Partir, oui, partir. Partir vers des cieux plus cléments où couleront à foison le miel et l’argent facile. Les cieux voluptueux où les gros salaires permettront de construire une vie. Mais si nous partons tous, qui construira le Bénin ? Qui donc construira nos villages où une misère rance accable nos parents ? Qui ? Qui donc luttera un jour contre le taux de chômage et de sous-emploi ahurissant, cette administration publique gangrénée de partout et cette école où s’abime l’intelligence au fronton des grèves? Qui ? A quand demain ? A quand le bonheur pour ce peuple mien ?

        Ces questions sans réponses hantent pourtant l’esprit de tous les patriotes béninois qui voient dans les difficultés d’aujourd’hui les fruits amers de nos inconséquences individuelles et collectives.

        Au moment où l’électricité, l’eau et l’internet sont élevés au rang de produits de luxe en plein XXIème siècle, le vaste dépaysement qui nous étreint est même une bouée de sauvetage. Il faut visiter les petites et moyennes entreprises pour savoir les dégâts qu’engendrent les coupures intempestives d’électricité. Je plains particulièrement celles dont l’existence même dépend de l’électricité : les petites poissonneries de quartier, les vitriers, certains couturiers, les maisons de glace ou encore les pharmacies. Des dangers planent sur leurs têtes, si elles ne trouvent pas les moyens de se procurer un groupe électrogène.
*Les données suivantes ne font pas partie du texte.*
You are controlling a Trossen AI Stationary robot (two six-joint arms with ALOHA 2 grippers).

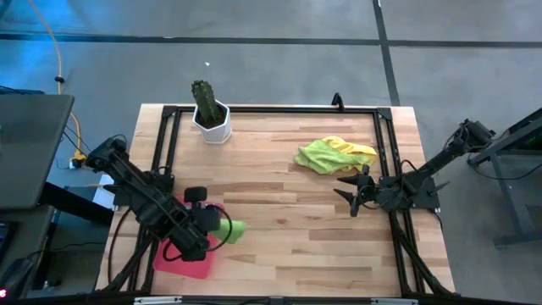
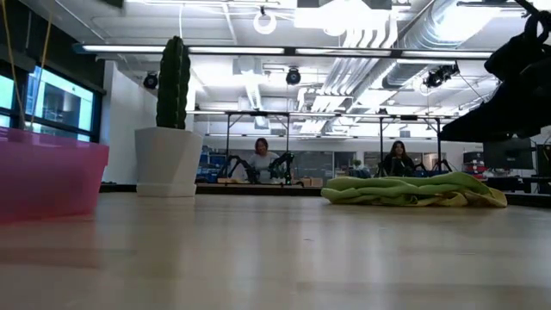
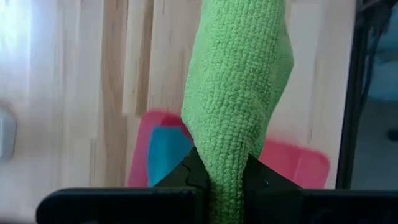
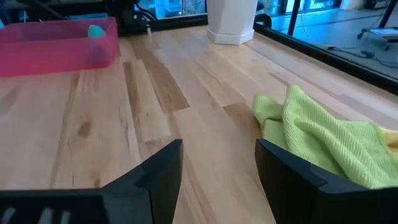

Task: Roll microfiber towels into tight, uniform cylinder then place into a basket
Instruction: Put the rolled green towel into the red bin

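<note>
"Gripping what?"
"Left gripper [image 3: 227, 180] was clamped on a rolled green microfibre towel [image 3: 239, 93], above the shallow pink rectangular basket [image 1: 182, 263] at seven o'clock."
"And right?"
"Right gripper [image 4: 217, 162] stood wide, empty, at three o'clock."

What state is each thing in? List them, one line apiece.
Left gripper: shut on green towel.
Green towel: held above basket.
Teal towel: inside basket.
Basket: holds teal towel.
Lime green towel: crumpled, unrolled.
Yellow towel: under lime one.
Right gripper: open, empty.

Green towel [image 3: 239, 93], teal towel [image 3: 168, 149], pink-red basket [image 3: 298, 163].
</note>
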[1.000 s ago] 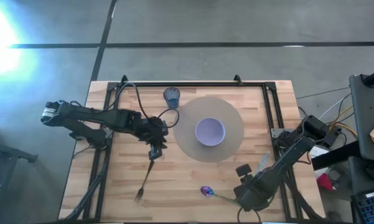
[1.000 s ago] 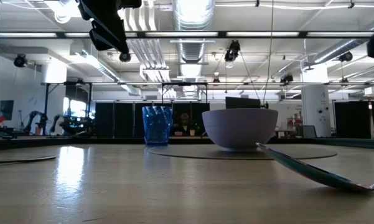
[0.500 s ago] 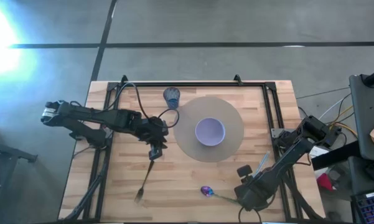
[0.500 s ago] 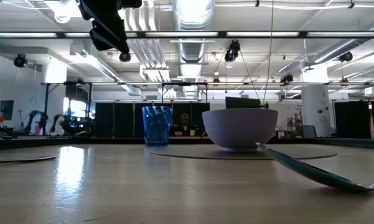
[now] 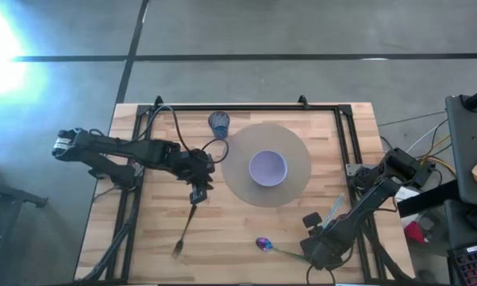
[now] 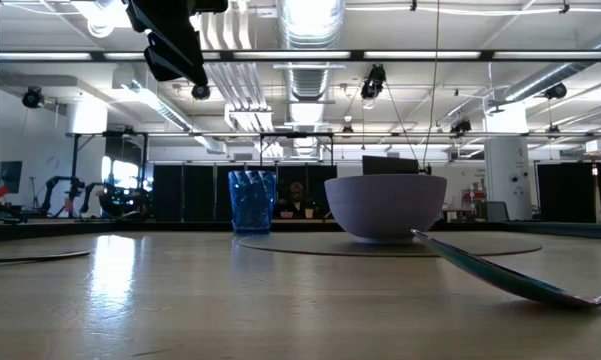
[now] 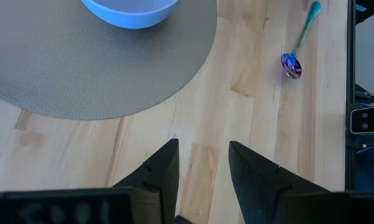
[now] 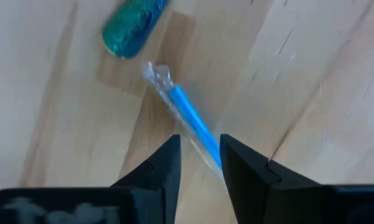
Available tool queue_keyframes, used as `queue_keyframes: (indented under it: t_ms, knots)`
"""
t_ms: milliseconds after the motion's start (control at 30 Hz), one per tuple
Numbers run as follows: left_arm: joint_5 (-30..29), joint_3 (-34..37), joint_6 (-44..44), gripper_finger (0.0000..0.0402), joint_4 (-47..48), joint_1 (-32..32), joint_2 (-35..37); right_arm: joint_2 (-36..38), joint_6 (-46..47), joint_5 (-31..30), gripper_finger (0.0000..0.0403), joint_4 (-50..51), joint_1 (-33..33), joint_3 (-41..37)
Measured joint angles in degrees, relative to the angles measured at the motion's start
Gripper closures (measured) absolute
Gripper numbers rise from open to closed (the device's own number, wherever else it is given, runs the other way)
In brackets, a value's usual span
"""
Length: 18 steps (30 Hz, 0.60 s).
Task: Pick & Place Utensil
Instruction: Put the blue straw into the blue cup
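Note:
An iridescent spoon with a teal handle lies flat near the table's near edge; the low view shows the spoon close up, and the left wrist view shows the spoon. A dark fork lies flat left of it. My left gripper hangs open high over the fork's far end, and its fingers hold nothing. My right gripper is open by the spoon's handle end. In its wrist view my right gripper stands astride a blue stick in a clear wrapper.
A lilac bowl sits on a round grey mat at the table's middle. A blue cup stands beyond the mat's left edge. The blue stick lies right of the mat. A black frame borders the far and side edges.
My right arm has shifted slightly toward the table's near edge, and its dark bulk has left the right edge of the low view. The spoon, the fork and the blue stick lie where they were.

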State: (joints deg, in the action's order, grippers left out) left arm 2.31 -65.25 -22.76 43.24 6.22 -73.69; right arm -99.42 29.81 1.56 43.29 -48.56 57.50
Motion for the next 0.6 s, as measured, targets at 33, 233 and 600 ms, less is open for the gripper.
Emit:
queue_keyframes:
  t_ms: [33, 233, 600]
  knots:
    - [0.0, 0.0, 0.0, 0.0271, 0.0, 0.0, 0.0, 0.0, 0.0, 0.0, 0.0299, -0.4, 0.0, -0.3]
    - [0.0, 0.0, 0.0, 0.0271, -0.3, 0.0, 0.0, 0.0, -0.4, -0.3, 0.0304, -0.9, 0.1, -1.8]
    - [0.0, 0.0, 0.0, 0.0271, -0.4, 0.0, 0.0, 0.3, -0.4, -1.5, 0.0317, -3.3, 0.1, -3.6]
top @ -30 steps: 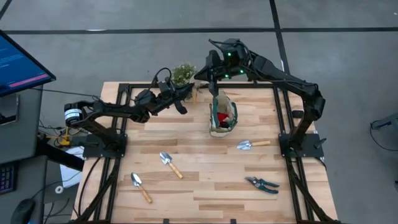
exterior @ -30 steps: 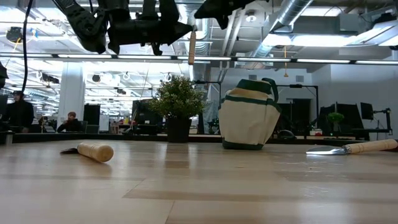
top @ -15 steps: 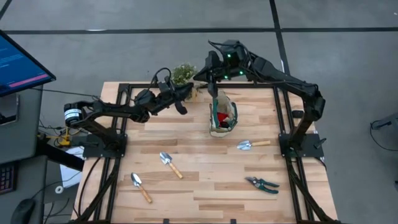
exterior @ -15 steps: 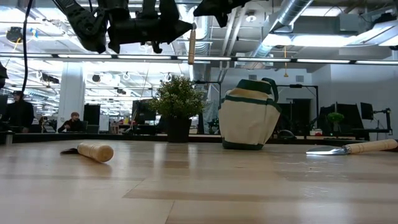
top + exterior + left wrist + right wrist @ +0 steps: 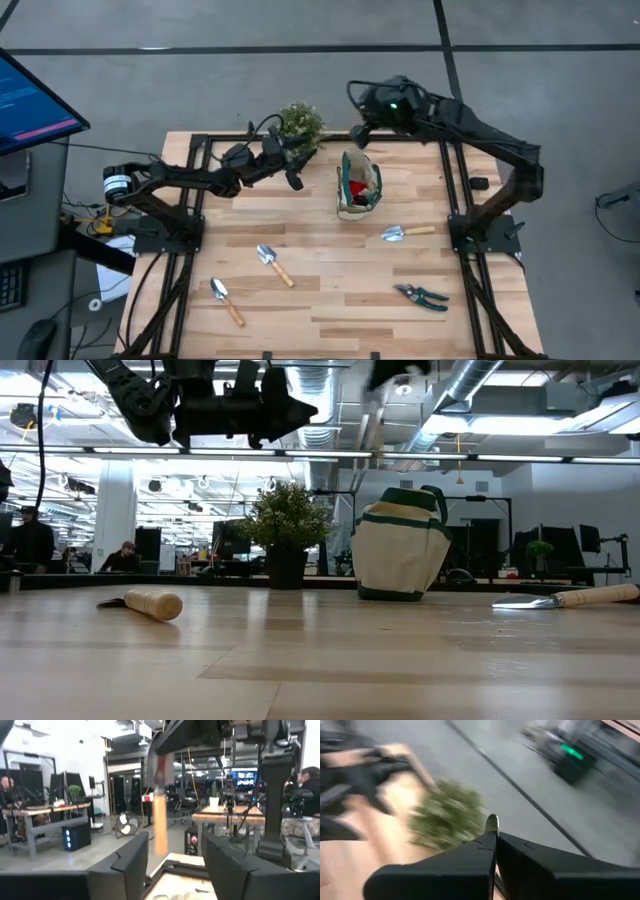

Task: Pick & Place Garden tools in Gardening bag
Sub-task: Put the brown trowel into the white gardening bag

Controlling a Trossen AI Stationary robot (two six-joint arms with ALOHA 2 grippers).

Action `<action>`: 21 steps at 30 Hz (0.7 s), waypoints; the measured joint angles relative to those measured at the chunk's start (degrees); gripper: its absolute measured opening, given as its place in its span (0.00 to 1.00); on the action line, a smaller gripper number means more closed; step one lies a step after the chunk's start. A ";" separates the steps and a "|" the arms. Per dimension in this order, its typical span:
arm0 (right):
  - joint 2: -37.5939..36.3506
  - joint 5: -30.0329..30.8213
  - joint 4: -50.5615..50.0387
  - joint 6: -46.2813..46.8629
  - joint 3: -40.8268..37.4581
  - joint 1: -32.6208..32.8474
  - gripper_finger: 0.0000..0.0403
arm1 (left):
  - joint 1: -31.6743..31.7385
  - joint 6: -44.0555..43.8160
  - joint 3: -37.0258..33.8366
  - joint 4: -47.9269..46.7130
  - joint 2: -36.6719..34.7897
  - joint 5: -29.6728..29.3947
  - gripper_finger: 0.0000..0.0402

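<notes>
A trowel [image 5: 159, 822] with a silver blade and wooden handle hangs handle-down in the air, above the far side of the table. My right gripper [image 5: 493, 837] is shut on it, near the gardening bag [image 5: 358, 190]. The beige, teal-trimmed bag stands upright on its base with a red glove [image 5: 355, 187] inside. My left gripper [image 5: 172, 851] is open, level with the hanging handle and a little short of it, holding nothing. Three more trowels [image 5: 272, 262], [image 5: 226, 300], [image 5: 407, 232] and teal shears [image 5: 421, 295] lie flat on the table. My right gripper pinches the trowel's silver blade [image 5: 153, 762] between its two fingers, coming from above. The blade's tip [image 5: 492, 823] pokes out past the fingertips. The trowel hangs below the fingers, handle [image 5: 369, 438] down, clear of the table and bag.
A bushy potted plant [image 5: 299, 124] stands at the table's far edge, just left of the bag and close to my left gripper. The table's middle and near right are bare wood. People sit at desks in the room beyond.
My left gripper has opened and let go of the trowel. My right gripper has swung toward the table's right edge, carrying the trowel from the plant side over toward the bag. The trowel now hangs slightly tilted.
</notes>
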 joint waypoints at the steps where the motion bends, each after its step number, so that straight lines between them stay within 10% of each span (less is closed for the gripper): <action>1: -1.27 3.45 -2.49 3.30 -0.57 0.23 0.00 | -0.02 -0.02 -0.02 -0.32 0.02 -0.57 0.48; 10: -18.23 19.05 -15.39 33.51 -22.76 6.53 0.00 | 0.02 -0.20 -0.04 -0.41 0.02 -2.13 0.48; 21: -30.85 24.47 16.25 44.19 -58.32 9.63 0.00 | 0.18 -4.54 -0.06 -12.41 0.02 -6.86 0.36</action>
        Paradoxalement, tout cela arrive en 2014, année où le budget général de l’Etat a prévu 2000 mégawatts aux Béninois. En vérité, il n’y a pas de plus cruel gouvernement que celui qui insulte l’intelligence de son peuple. Convaincu de n’avoir à faire qu’à un peuple d’ignares, convaincu que le jeu de l’argent déboursé à gauche et à droite est capable de noyer, même sans coup férir, toute volonté de révolte populaire, le régime Yayi ne se plaint pas vraiment de l’état du pays.